Lombok Timur, (postkotantb.com) – Pemerintah Kabupaten Lombok Timur terus mempercepat transformasi digital di sektor kebencanaan. Kolaborasi dengan Universitas Muhammadiyah Jakarta (UMJ) menjadi kunci untuk menyamakan persepsi soal penerapan teknologi penanggulangan bencana berbasis kearifan lokal.

Langkah itu diwujudkan melalui Focus Group Discussion (FGD) bertema “Pengembangan Sistem Peringatan Dini Berbasis Kearifan Lokal Melalui Platform Android di Wilayah Pesisir Lombok Timur”. Kegiatan dibuka langsung Bupati Lombok Timur H. Haerul Warisin di Ruang Rapat Bupati, Rabu (01/7/2026).

Aplikasi EWS Gumi Sasak, Murah Tapi Fungsional Tinggi


Bupati Haerul Warisin mengapresiasi ditunjuknya Lombok Timur sebagai lokus pengembangan aplikasi _Early Warning System_ (EWS) Gumi Sasak.

“Inovasi ini mengintegrasikan kearifan lokal dan menyematkan fitur berbahasa Sasak. Harapannya bisa mendeteksi potensi bencana mulai dari tsunami, kebakaran, hingga banjir. Ini sangat membantu masyarakat pesisir dan pemerintah mengurangi dampak bencana,” kata Bupati.

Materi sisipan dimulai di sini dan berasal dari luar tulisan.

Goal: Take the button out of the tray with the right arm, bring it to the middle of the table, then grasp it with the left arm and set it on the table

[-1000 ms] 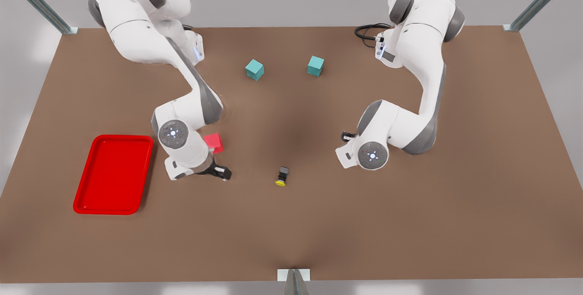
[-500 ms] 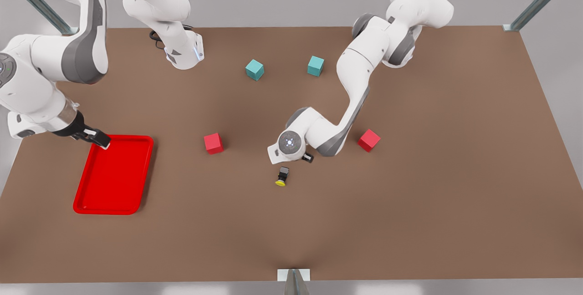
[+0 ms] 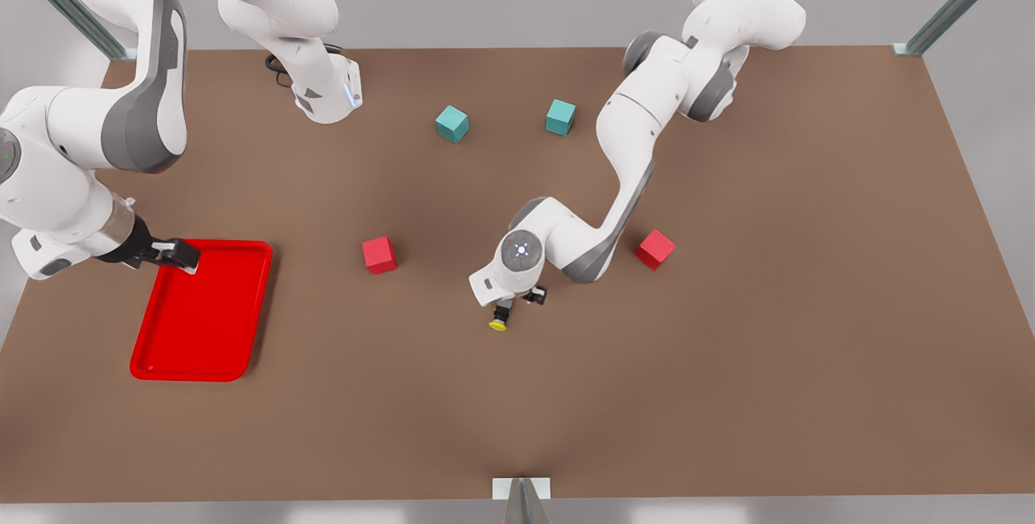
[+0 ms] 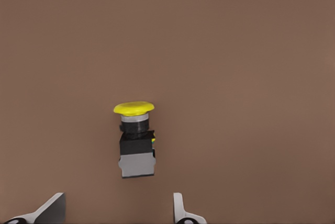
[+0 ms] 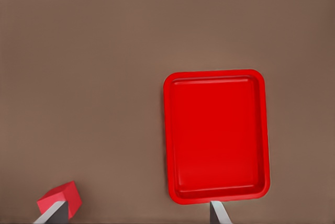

Lombok Timur memang punya garis pantai panjang sehingga rawan bencana pesisir.

Ketua Tim Peneliti UMJ, Azhari Aziz Samudra, menjelaskan aplikasi yang masih dikembangkan ini dirancang terintegrasi, berbiaya murah, namun fungsionalitasnya tinggi. 


Ada 16 fitur pendeteksi bencana dengan nama berbahasa lokal agar inklusif dan mudah dipahami warga. Ke-16 fitur itu adalah: 
Lindu, Rinjani, Segoro, Gumi Rebah, Angin Ribut, Air Bales, Api Hutan, Gumi Kering, Geledeg, Suhu Bumi, Pesisir Pantai, Bersih Ruak, Takaran Ujan, Banjir Kokoh, Kulkul EWS, dan Pos Relawan.

Sistem ini juga dibekali teknologi GPS untuk memetakan titik koordinat secara akurat. Data itu akan memudahkan OPD mengambil tindakan darurat lebih cepat.

BPBD Jadi Verifikator 24 Jam

Secara teknis, operasional platform akan bertumpu pada Badan Penanggulangan Bencana Daerah [BPBD] Lombok Timur sebagai verifikator utama. 

BPBD wajib menyediakan mode siaga 24 jam untuk menyaring laporan masyarakat, sebelum diteruskan ke dinas terkait.


Ke depan, sistem terkontrol ini tidak hanya untuk kebencanaan. Pemkab Lotim memproyeksikan integrasinya ke program sektoral lain demi mewujudkan tata kelola "smart city"seutuhnya di Lombok Timur.

FGD tersebut dihadiri Sekda, BPBD, BPPD, Dinsos, Dinas PUPR, Dikes, Diskominfo, dan Dishub.